Thursday 25 February 2010

The Effects of Various Viewpoints on the Human Psyche

Last Friday a few of us took a trip up to Sheffield to see the current group exhibition, Hybrid , in which each artist has explored in their work a relation between art practice and science.

The exhibition was segregated in a number of different locations around the city centre, some which had seemed to have ended or non existent at all! However, among the spaces we visited we did manage to locate some artwork.

Located in Sheffield institute of arts gallery we discovered a few people gathered around watching a performance piece taking place in the corner of the open-plan exhibition space, Princess Clock Timing by artist Sarah Spanton. However, as I stood watching the performance my eye couldn't help drifting over to another character sitting solemnly in the middle of the space, his head burrowed in the palms of his hands.

The character situated in the middle of the project space was Paul Digby's Styrofoam sculpture, Man.The fact that I was instantly intrigued by the Styrofoam man despite its momentary conflict with Spanton's performance installation here is something very successful about the way Digby manages to lure the audience in with such a simplistic sculptural form. Digby explores the context of nostalgia combined with an atmosphere of unreality, or dream-like imagery in his use of comic-like imagery to investigate the relation between visual communication and psychology.

This particular rendering of the human form in his sculpture piece is further investigated in a series of four works in gouache on paper. In contrast to the use of the spatial in Digby's sculptural piece, where the sculpture sits in isolation, only accompanied by the chair he is installed upon, These works on paper communicate upon the relation between our mentalities and our surroundings.
Digby keeps to a very specific graphic form allowing him to focus on the effect of various viewpoints and different forms of perspective in his 2 dimensional works and the relations to human emotion. The communication of angst and despair is immediately realized when surrounding objects and buildings protrude within the geometrical space, almost as if reaching out of the paper and confronting the audience, whilst the solitary man (whom finds himself present in each of the four situations) sits in the foetal position, overwhelmed by the spatial he finds himself in.

What Digby also ensures to apply to in his studies are surroundings typical mundane, everyday life. The effect on emotion therefore entirely relies on the artist's play with perspective and viewpoints. This is clearly defined in the works that the artists had chosen to display out of his broad collection, and too, the order in which he has chosen to display the paintings. As you pass the first two works Waiting Room and Buildings you are confronted with the protruding perspectives and a sense of angst and despair. However, when moving on to view the third work of the series you are confronted with a viewpoint that plays on the contrary.

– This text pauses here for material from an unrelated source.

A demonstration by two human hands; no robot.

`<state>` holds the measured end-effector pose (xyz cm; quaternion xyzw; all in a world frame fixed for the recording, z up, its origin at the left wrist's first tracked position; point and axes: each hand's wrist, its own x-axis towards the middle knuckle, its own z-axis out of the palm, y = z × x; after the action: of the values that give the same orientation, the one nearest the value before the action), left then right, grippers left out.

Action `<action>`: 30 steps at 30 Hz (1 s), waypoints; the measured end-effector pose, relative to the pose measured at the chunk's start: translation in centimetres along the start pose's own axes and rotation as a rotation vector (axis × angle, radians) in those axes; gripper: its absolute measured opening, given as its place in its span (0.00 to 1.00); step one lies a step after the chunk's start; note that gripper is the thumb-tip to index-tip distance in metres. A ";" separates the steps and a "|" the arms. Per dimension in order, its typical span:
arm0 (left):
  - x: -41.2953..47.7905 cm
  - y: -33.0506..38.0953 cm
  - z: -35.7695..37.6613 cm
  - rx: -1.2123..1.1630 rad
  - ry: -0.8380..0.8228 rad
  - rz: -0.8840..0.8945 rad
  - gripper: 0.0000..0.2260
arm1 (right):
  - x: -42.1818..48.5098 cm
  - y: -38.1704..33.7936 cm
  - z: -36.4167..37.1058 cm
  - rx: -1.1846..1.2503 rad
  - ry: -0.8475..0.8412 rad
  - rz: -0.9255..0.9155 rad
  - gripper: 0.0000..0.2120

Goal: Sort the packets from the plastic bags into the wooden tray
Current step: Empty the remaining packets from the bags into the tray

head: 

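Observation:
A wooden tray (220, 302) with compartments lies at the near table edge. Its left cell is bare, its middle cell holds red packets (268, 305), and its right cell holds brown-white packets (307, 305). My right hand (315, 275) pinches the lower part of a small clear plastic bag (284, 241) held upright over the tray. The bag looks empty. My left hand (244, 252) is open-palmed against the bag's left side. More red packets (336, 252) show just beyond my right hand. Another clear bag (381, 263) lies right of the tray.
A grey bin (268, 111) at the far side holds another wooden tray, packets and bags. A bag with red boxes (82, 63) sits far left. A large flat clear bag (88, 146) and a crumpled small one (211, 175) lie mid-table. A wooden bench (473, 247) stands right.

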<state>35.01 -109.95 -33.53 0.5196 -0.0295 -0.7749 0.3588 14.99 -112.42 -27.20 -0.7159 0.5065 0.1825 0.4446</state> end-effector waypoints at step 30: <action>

In the third painting Hard shoulder we become confronted by our Man having been taken out of everyday surroundings and placed on a hard shoulder in front of greenery. The location itself bares relation to a sense of hope and optimism contrasting with the other entirely industrial settings. This sense of elevation from the subject's despair is in fact communicated in a number of ways. The relation between the figure's clothing and surroundings also convey the intended mood. Whereas, in the other three works the figure is dressed in a brown-grey suit, in Hard shoulder the figure is conveyed in a green smock that corresponds with the greenery in the background. Moreover, the sitter seems to have managed to uplift himself to some degree out of his favoured foetal position and straighten his back, relieving the sense of restraint displayed in the other figurative poses.

Yet, what really strikes me is Digby's clever use of viewpoint. Whilst before, we were discomforted by the protruding perspective, Digby now employs the flat-painterly aspect in full proportion. As the pictorial space works flat, over a horizontal plane, we are given relief and allowed time to contemplate the imagery.Paul Digby's work is highly resolved in our relation to our everyday lives and our sense of psych. Visiting his work has brought a powerful sense of confrontation between our sense of selves and how we overlook the constant working of our mentalities within even the most routinely aspects of our daily lives. A must see!

1 comment:

  1. It was interesting to read that you were obviously more involved with Paul Digby's work that the performance work by Sarah Spanton. What do you think of spaces which attempt to show different sorts of work at the same time? Does this make neither properly accessable? or does it offer the audience more choice? Should performance be done in dedicated spaces such as theatres?